Dickens’ morality tale, written in just six weeks, is a criticism of the political class and a plea for social reform. There might have been a temptation in Belvoir’s production, directed by Sarks, to allude to contemporary politics, but tweaking of the original is mostly limited to Aussie accents and modern dress. The snow still falls – in bucket loads.

The indictment of Ebenezer Scrooge (a believable, dishevelled Robert Menzies) is delivered by the story’s famous three ghosts.
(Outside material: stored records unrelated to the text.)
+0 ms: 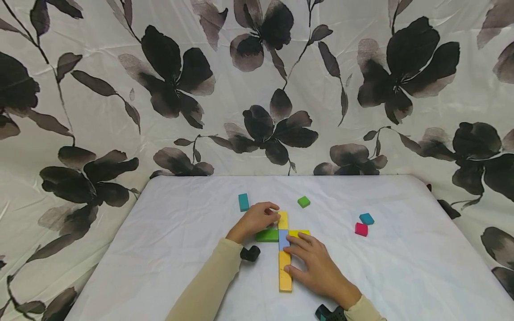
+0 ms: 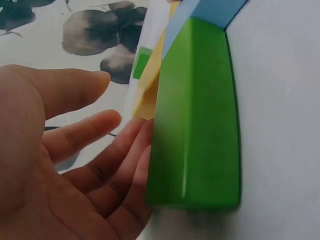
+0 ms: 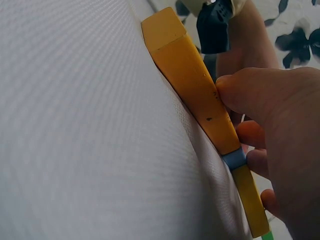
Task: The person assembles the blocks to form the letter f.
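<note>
Wooden blocks lie in a cross on the white cloth. A long yellow block (image 1: pixel 285 272) forms the near arm, a light blue block (image 1: pixel 283 240) the middle, and a short yellow block (image 1: pixel 283 219) the far arm. A green block (image 2: pixel 210 120) lies to the left, another yellow block (image 3: pixel 250 200) to the right. My left hand (image 1: pixel 257 220) has its fingertips at the far yellow block's left side, thumb apart from the fingers. With fingers spread, my right hand (image 1: pixel 317 263) rests its thumb on the long yellow block and fingertips by the blue and right-hand yellow blocks.
Behind my left hand lies a teal block (image 1: pixel 243 202), and a small green block (image 1: pixel 304 202) is farther right. A blue block (image 1: pixel 366 219) and a red block (image 1: pixel 361 229) sit together at the right. A flowered cloth (image 1: pixel 225 89) hangs behind the table.
</note>
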`<state>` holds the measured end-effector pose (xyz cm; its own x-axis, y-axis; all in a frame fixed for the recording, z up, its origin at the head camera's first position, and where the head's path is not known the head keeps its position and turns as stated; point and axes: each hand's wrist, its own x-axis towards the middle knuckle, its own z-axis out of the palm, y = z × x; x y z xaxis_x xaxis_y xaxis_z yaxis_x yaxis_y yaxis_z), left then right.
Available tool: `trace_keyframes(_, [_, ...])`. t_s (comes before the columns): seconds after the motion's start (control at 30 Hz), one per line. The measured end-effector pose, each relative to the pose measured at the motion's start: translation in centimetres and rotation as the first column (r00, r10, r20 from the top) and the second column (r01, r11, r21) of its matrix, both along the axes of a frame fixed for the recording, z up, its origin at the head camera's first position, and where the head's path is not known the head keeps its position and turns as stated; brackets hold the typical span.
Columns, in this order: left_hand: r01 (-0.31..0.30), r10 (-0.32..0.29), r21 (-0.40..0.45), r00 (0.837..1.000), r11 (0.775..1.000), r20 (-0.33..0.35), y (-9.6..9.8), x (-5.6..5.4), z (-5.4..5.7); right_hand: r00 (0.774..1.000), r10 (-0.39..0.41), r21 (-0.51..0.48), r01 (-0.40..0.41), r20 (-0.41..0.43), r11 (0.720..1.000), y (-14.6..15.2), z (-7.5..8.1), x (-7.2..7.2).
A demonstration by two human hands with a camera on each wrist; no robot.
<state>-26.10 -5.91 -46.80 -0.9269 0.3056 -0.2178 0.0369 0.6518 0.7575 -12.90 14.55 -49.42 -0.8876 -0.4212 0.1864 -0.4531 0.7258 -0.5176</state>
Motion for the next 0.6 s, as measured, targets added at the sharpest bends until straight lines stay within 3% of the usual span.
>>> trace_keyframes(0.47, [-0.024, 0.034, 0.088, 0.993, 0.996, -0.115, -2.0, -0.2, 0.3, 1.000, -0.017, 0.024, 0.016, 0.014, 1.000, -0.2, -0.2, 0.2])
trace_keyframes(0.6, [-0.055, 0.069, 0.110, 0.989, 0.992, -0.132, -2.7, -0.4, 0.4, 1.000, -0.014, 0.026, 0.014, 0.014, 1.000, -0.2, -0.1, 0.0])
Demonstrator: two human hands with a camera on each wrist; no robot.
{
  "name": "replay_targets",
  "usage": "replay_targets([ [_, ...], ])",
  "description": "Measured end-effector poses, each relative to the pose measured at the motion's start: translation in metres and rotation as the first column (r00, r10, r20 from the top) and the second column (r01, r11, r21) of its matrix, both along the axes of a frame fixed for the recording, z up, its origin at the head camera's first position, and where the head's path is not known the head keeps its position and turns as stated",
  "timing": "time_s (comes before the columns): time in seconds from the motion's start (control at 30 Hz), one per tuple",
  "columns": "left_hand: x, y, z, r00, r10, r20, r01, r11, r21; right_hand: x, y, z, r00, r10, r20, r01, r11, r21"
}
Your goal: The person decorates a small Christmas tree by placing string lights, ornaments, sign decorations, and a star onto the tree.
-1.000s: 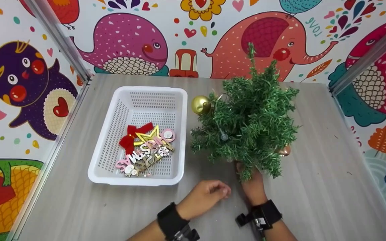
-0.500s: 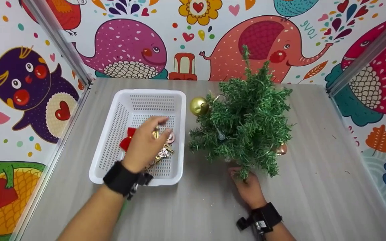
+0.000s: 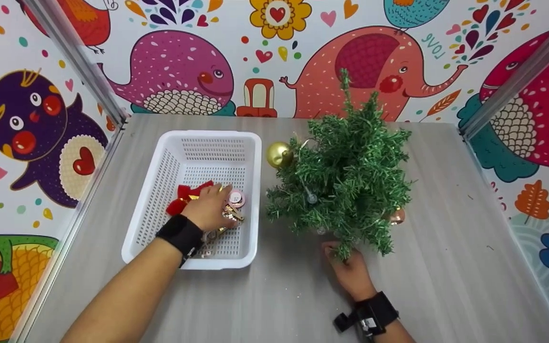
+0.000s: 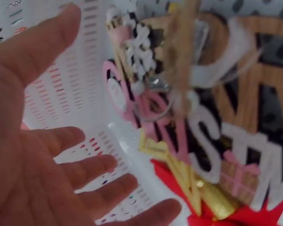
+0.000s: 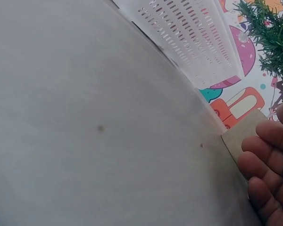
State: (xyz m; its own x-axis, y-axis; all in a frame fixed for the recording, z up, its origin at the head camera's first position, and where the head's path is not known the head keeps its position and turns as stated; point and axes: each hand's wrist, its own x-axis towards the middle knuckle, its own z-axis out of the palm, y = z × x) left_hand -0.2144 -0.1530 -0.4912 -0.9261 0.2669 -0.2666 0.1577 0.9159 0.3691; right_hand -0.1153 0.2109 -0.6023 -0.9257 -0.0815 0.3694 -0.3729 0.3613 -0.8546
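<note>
My left hand (image 3: 206,208) reaches into the white basket (image 3: 257,190), over a pile of Christmas ornaments. In the left wrist view its fingers (image 4: 104,190) are spread, holding nothing visible. Beside them lie a wooden ornament with pink and white letters (image 4: 205,141), a gold star (image 4: 177,172) and a red bow (image 4: 167,181). On the right stands a small green Christmas tree (image 3: 350,171). Low at its front is my right hand (image 3: 350,274), fingers loosely curled near the tree's beige base (image 5: 243,134); nothing shows in its grasp, and contact is unclear.
A gold ball (image 3: 279,155) hangs at the tree's left side, and a copper-coloured ornament (image 3: 397,216) at its lower right. Patterned panels (image 3: 274,57) enclose the grey tabletop (image 3: 446,267) at the back and both sides.
From the table's front, my left hand has moved left into the basket and lowered onto the ornaments. My right hand has drawn slightly out from under the tree.
</note>
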Motion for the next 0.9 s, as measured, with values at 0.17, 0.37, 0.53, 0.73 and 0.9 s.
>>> replay_targets([
  [0.17, -0.0027, 0.0038, -0.0052, 0.998, -0.06, 0.028, 0.062, 0.996, -0.061, 0.0007, 0.0006, 0.0002, 1.0, 0.006, -0.022, -0.006, 1.0, 0.0],
  [0.37, -0.0051, 0.0083, -0.0084, 0.996, -0.089, 0.029, 0.091, 0.991, -0.098, -0.0001, 0.0002, 0.0018, 0.999, 0.002, 0.042, -0.002, 1.0, 0.001],
  [0.53, -0.0044, 0.0086, -0.0089, 0.994, -0.106, 0.004, 0.106, 0.989, -0.107, -0.001, -0.0003, 0.0018, 0.999, 0.012, 0.051, -0.012, 1.0, -0.001],
  [0.73, -0.0057, 0.0088, -0.01, 0.994, -0.098, -0.05, 0.094, 0.992, -0.08, -0.0009, -0.0004, 0.0002, 1.0, 0.018, 0.008, -0.018, 1.0, 0.003],
  [0.9, -0.0062, 0.0098, -0.008, 0.993, -0.075, -0.096, 0.071, 0.996, -0.048, -0.0004, -0.0001, -0.0014, 1.0, 0.009, 0.011, -0.009, 1.0, -0.007],
])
Christmas Past (a smooth Ivan Donato) plays on what might have been had Scrooge been a better man; Christmas Present (a tinselled, infectiously joyful Kate Box) elicits empathy with the poor family of his clerk, Bob Cratchit (a lovable Steve Rodgers); and Christmas Yet to Come scares him (as only Victorians could) with a foretaste of retribution to come.

Pared back to basics on an empty black stage, but helped by some evocative lighting and ghostly sound effects, the inventive ensemble cast give the production a pantomime quality, as well as some fine carolling. At its heart, A Christmas Carol is meant to be festive and there’s a lot of joy in a show suitable for all but the youngest theatregoers.

The Cratchit family’s Christmas lunch (with Ursula Yovich as Mrs Cratchit, Peter Carroll as Grandpa and Miranda Tapsell as Tiny Tim) is a tableau of gratitude and comedy amid poverty. That such a cold-hearted man as Scrooge can reclaim his humanity offers hope to a world still plagued by the wilful ignorance of the rich and powerful towards those in need.

Scrooge’s nephew Fred (Eden Falk) says Christmas is the time when people “open their shut-up hearts freely, and think of people below them as if they really were fellow passengers to the grave”. That’s a Christmas wish for modern Australia, just as it was for Dickens’ England.